■ **TASK BRIEF**:
From the data below, return the exact lines starting at the line containing "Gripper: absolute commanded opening" and ending at the line containing "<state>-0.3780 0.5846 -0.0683", both included, and nothing else.

■ **DATA BLOCK**:
____________________

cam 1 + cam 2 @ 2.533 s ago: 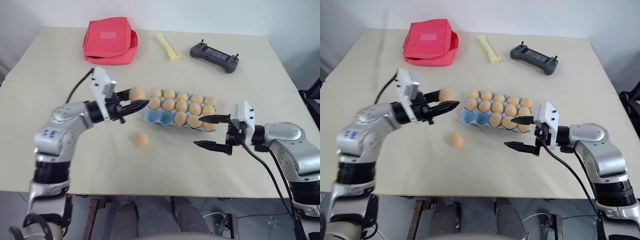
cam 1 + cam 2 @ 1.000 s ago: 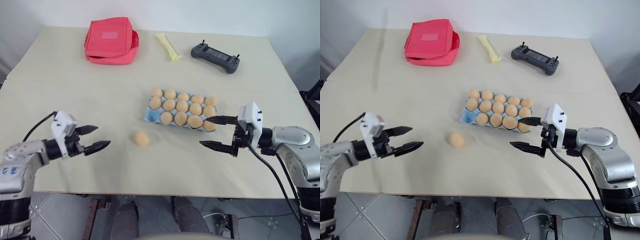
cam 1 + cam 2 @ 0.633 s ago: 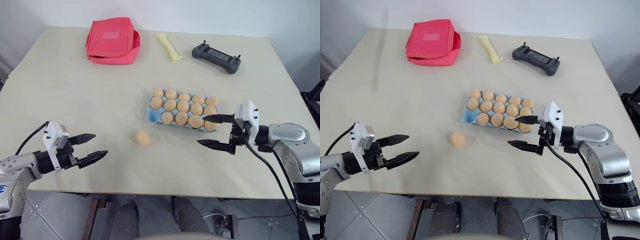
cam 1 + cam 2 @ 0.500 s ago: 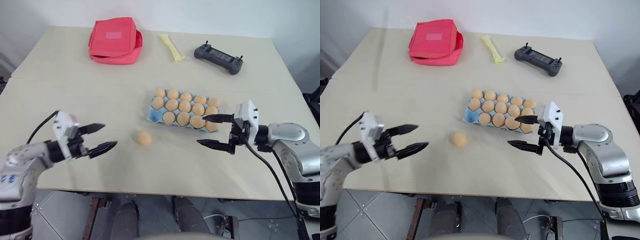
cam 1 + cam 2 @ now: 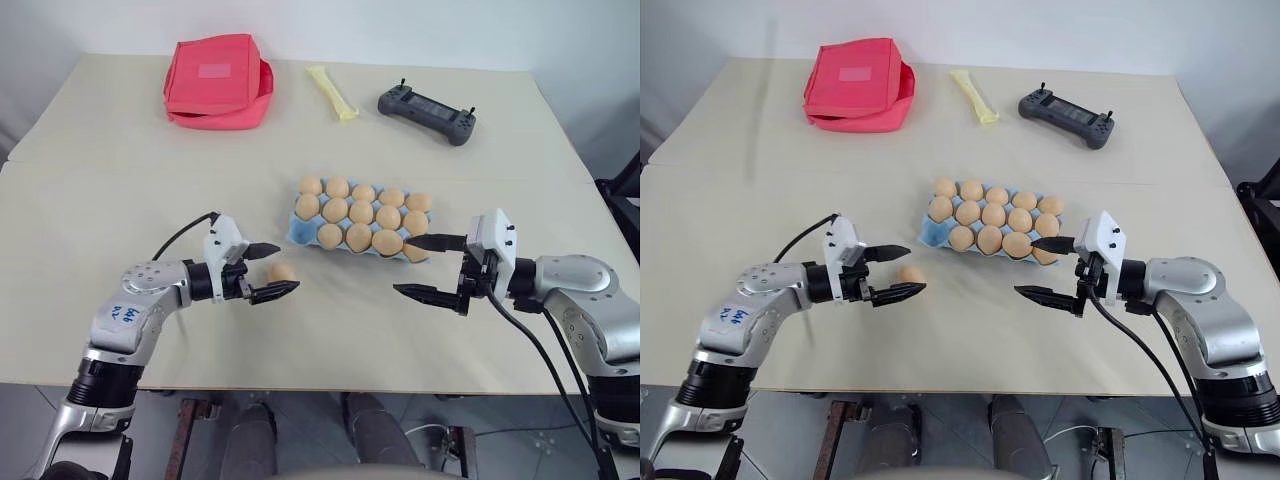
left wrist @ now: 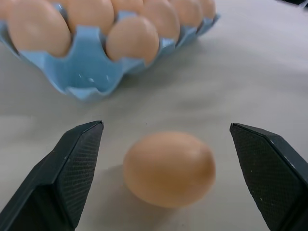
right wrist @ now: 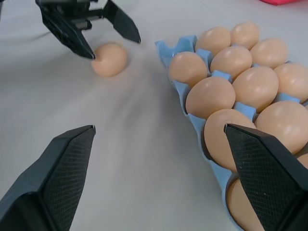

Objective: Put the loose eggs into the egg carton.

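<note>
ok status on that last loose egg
Left hand open, fingers either side of the egg, no grip yet. Right hand open beside the carton. Nothing in the way.

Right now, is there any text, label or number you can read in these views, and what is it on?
Blue handwriting on the left arm: too small to read.
Pale patch on the red pouch: no readable text.
Black controller: markings too small to tell.
Carton and eggs: none.

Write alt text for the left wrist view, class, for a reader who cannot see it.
A tan egg lies on the table between the open left pincer's two black fingers, untouched. Beyond it sits a light blue egg carton holding eggs.
</note>
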Controlling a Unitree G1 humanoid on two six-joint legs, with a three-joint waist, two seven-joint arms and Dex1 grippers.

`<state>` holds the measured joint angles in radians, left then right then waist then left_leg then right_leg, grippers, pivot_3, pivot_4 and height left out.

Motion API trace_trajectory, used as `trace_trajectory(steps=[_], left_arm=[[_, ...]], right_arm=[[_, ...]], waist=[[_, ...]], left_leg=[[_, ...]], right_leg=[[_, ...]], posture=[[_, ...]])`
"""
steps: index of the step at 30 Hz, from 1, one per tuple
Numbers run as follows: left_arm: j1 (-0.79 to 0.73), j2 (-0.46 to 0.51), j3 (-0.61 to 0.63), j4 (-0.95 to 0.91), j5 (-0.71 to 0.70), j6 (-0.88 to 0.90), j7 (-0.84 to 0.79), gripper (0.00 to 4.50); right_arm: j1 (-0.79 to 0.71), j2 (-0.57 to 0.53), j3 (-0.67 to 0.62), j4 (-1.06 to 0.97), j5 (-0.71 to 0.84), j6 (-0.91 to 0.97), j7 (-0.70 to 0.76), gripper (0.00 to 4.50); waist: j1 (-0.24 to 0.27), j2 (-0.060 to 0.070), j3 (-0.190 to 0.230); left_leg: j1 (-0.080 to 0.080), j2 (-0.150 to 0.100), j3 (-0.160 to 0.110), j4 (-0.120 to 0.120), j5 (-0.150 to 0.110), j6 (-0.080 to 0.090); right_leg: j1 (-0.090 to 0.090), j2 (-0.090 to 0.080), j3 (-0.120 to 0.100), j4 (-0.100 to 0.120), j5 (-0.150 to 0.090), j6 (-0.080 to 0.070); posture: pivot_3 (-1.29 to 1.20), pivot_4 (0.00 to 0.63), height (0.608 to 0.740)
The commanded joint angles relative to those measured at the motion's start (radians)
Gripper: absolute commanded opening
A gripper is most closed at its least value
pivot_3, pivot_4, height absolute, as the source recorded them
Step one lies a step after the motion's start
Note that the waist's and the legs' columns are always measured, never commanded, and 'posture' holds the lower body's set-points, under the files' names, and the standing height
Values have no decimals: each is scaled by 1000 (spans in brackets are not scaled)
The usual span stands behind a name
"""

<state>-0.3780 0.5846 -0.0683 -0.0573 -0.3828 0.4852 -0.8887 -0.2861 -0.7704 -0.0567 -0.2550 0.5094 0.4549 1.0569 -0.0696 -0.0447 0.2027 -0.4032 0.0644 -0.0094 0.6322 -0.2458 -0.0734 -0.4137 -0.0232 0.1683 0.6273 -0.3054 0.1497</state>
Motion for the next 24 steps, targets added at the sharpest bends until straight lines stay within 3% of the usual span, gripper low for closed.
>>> trace_trajectory(steps=[1,4,5,12,19,24], left_arm=[[-24,-17,-31,30,38,-53,-15,4482],[-32,-26,-53,58,70,-74,-14,4482],[-39,-27,-67,73,86,-78,-15,4302],[-65,-43,-57,102,97,-98,-25,2455],[-204,-93,101,127,-19,-33,42,2395],[-302,-120,100,262,20,-84,42,2394]], right_arm=[[10,-17,-50,-44,20,0,-11,4500],[15,-18,-55,-50,20,4,-17,4500],[15,-18,-57,-50,21,5,-18,4500],[11,-20,-57,-46,20,5,-19,4500],[3,-18,-53,-36,15,1,-19,4500],[-8,-10,-45,-26,10,-4,-21,4500]], waist=[[2,0,0],[2,0,0],[3,0,0],[13,0,0],[16,0,0],[14,0,0]], left_leg=[[0,0,0,0,0,0],[0,0,0,0,0,0],[0,0,0,0,0,0],[0,0,0,0,0,0],[-1,0,0,1,0,0],[0,0,0,2,0,0]], right_leg=[[0,0,0,0,0,0],[0,0,0,0,0,0],[0,0,0,0,0,0],[0,0,0,0,0,0],[0,0,0,1,1,1],[2,0,0,0,1,1]], posture=[[0,150,740],[0,150,740],[0,150,740],[0,150,740],[0,150,740],[0,150,740]])
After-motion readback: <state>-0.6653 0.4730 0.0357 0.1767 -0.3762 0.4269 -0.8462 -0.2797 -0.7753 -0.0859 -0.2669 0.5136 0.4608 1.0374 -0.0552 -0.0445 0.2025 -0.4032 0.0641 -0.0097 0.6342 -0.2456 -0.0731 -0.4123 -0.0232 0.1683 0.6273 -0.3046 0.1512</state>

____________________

■ **WRITTEN RESPONSE**:
Gripper: absolute commanded opening
A gripper is most closed at its least value
pivot_3, pivot_4, height absolute, as the source recorded them
Step one lies a step after the motion's start
Note that the waist's and the legs' columns are always measured, never commanded, and 'posture' holds the lower body's set-points, under the files' names, and the standing height
Values have no decimals: each is scaled by 1000 (spans in brackets are not scaled)
The usual span stands behind a name
"""

<state>-0.3780 0.5846 -0.0683 -0.0573 -0.3828 0.4852 -0.8887 -0.2861 -0.7704 -0.0567 -0.2550 0.5094 0.4549 1.0569 -0.0696 -0.0447 0.2027 -0.4032 0.0644 -0.0094 0.6322 -0.2458 -0.0734 -0.4137 -0.0232 0.1683 0.6273 -0.3054 0.1497</state>

No more output is needed.